Gone are the thematic rap operas and groundbreaking, but eventually tiresome, skits of the Prince Paul days. The Grind Date is fresh and crisp, a complete turnaround from their original comeback, the ill-fated Art Official Intelligence. Although it was planned as a three-album project, only two albums were released, both of which were underwhelming and overloaded efforts. By the time Tommy Boy dropped the crew, heads were chirping that the Plugs were on some "old man shit," stuck in a game that had long passed them by. They were rap Michael Jordans in Washington Wizard jerseys.

Haters, fall back. By corralling five hungry producers with a flair for the earthy funk and slippery samples that guided some of De La's best albums, the veteran trio have recorded the true successor to 1996's Stakes Is High.
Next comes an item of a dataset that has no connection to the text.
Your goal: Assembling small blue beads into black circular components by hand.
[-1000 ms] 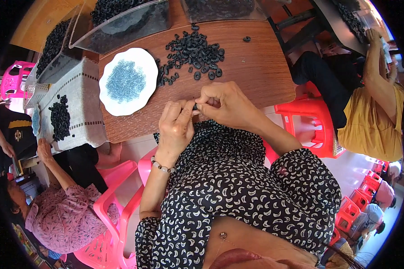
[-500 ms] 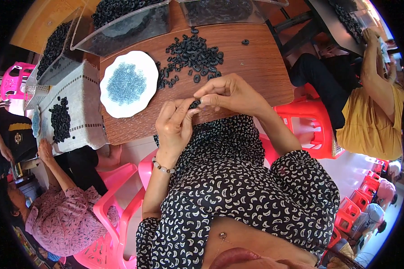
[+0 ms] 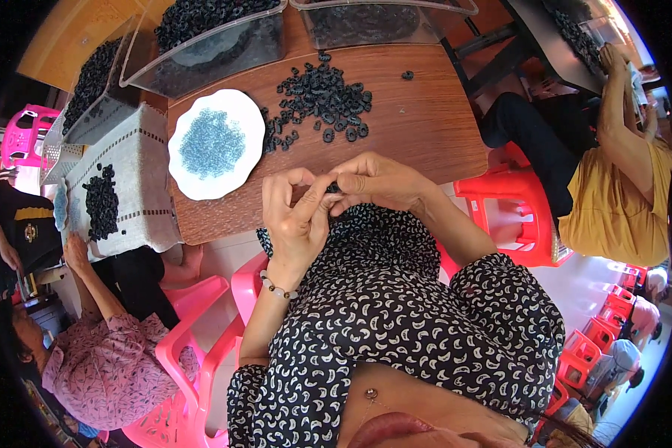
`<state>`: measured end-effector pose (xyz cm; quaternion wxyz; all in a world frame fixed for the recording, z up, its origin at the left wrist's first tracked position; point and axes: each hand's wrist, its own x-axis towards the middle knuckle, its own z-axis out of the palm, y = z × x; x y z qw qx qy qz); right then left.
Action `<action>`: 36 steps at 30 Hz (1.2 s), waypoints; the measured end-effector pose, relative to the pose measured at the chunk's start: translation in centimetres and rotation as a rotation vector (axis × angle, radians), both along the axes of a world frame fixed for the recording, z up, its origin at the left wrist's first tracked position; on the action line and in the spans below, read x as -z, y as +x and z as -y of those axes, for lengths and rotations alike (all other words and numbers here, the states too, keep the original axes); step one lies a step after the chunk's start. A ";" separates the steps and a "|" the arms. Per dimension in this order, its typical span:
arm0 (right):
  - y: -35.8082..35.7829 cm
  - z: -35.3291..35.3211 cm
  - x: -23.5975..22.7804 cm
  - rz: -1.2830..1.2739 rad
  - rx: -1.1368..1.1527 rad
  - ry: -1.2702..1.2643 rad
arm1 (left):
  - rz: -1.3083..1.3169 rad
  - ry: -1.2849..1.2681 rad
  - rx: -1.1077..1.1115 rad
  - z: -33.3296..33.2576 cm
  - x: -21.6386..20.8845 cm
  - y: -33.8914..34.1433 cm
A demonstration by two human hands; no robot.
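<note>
A small black ring-like part is pinched between the fingertips of my left hand, just off the table's near edge. My right hand meets it from the other side, thumb and curled forefinger closed against the same part. Fingers cover most of the part, so any smaller piece there cannot be made out. Beyond my hands lies a loose pile of black ring-like parts. To the left of the pile, a white scalloped plate carries a heap of tiny clear bluish pieces.
Clear plastic bins of black parts line the far edge of the brown table. One stray part lies to the right. At left, a co-worker's hand rests by a cloth-covered table. A red stool stands at right.
My right hand has come down and inward, its fingers closing in on the part. My left hand has shifted slightly to the right with it.
</note>
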<state>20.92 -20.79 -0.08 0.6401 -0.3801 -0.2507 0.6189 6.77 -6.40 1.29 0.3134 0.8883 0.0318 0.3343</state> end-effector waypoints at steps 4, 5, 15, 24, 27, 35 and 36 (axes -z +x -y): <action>-0.9 -0.1 1.0 0.010 0.069 0.010 | 0.043 0.011 -0.009 0.1 0.2 0.1; -1.2 -0.3 1.1 0.026 0.091 0.036 | 0.052 0.020 -0.015 0.1 0.2 0.1; 0.3 0.0 0.0 0.302 0.168 -0.202 | 0.007 -0.108 -0.038 -0.3 0.9 0.5; 0.5 -1.7 -2.8 0.849 0.415 -0.192 | 0.003 -0.002 -0.092 -1.1 2.0 1.6; 2.2 -2.7 -3.1 1.066 0.478 -0.144 | 0.000 -0.214 -0.116 -1.3 2.6 2.0; 15.8 -6.1 -12.8 1.775 1.129 -0.008 | -0.028 -0.423 -0.120 -2.0 5.1 1.6; 18.0 -6.4 -12.6 1.835 1.182 -0.063 | -0.025 -0.411 -0.121 -1.8 5.0 1.7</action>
While rappers Posdnuos and Trugoy sound energized as ever, the tight, slamming snares on nearly every song liven a crew left for dead by casual fans.

By cutting the fat and bringing the album to a lean 12 cuts, The Grind Date offers a lesson in simply stated grooves. De La Soul don't have as much to say as they did in the midst of their D.A.I.S.Y. Age, so this album wouldn't work without quality production. The occasionally erratic Supa Dave West, who worked on Talib Kweli's disappointing recent effort as well as on both A.O.I. albums, shines here while manning five of the album's best songs, including opener "The Future." West reins in the ambience for a soul-clapping bounce and the boys — ahem, men — are off and running.

There's a vibrant cohesion here that the group hasn't had since De La Soul Is Dead. Though the songs aren't as darkly funny or lyrically wily as in that era, flossy foot-stompers like "Shopping Bags," are welcome, even if they are about shopping for your girl. Gliding on a Coke-bottle conga line and a schizo harmonium composed by boards brain of the moment Madlib, the song is an apt lead single for a solid, if less cerebral, record.

Other standouts include the West-helmed "He Comes," which features an always hyped-up Ghostface, spitting verbals about hula hoops and giving shout-outs to Uday and Qusay Hussein at a breakneck pace. It's confusingly dope. Little Brother producer and a guy with Jay-Z's number on his two-way, 9th Wonder goes Frooty Loopy on "Church," a moving screed about being yourself that would bump most cathedrals off their foundations. Seattle up-and-comer Jake One provides the album's best beat and spitkicking highlight. The outrageously insistent "Rock.Co.Kane Flow" lets underground king and Long Island homey MF DOOM usurp the illness from De La for the album's closer. Rapping in an unconsciously head-noddable flow, DOOM announces: "He got jumped, it pumped his adrenaline/ He said it made him tougher than a bump of raw medicine/ To write all night long, the hourglass is still slow/ Flow from Hellborn to free power like LILCO."

Keeping it short and ecstatic is a lost art in the gluttonous world of hip-hop. But craggy pros like De La can afford to not yammer for 80 straight minutes over uninspired slop from their buddies. The Grind Date is not their definitive statement, but it'll sit comfortably next to the classics.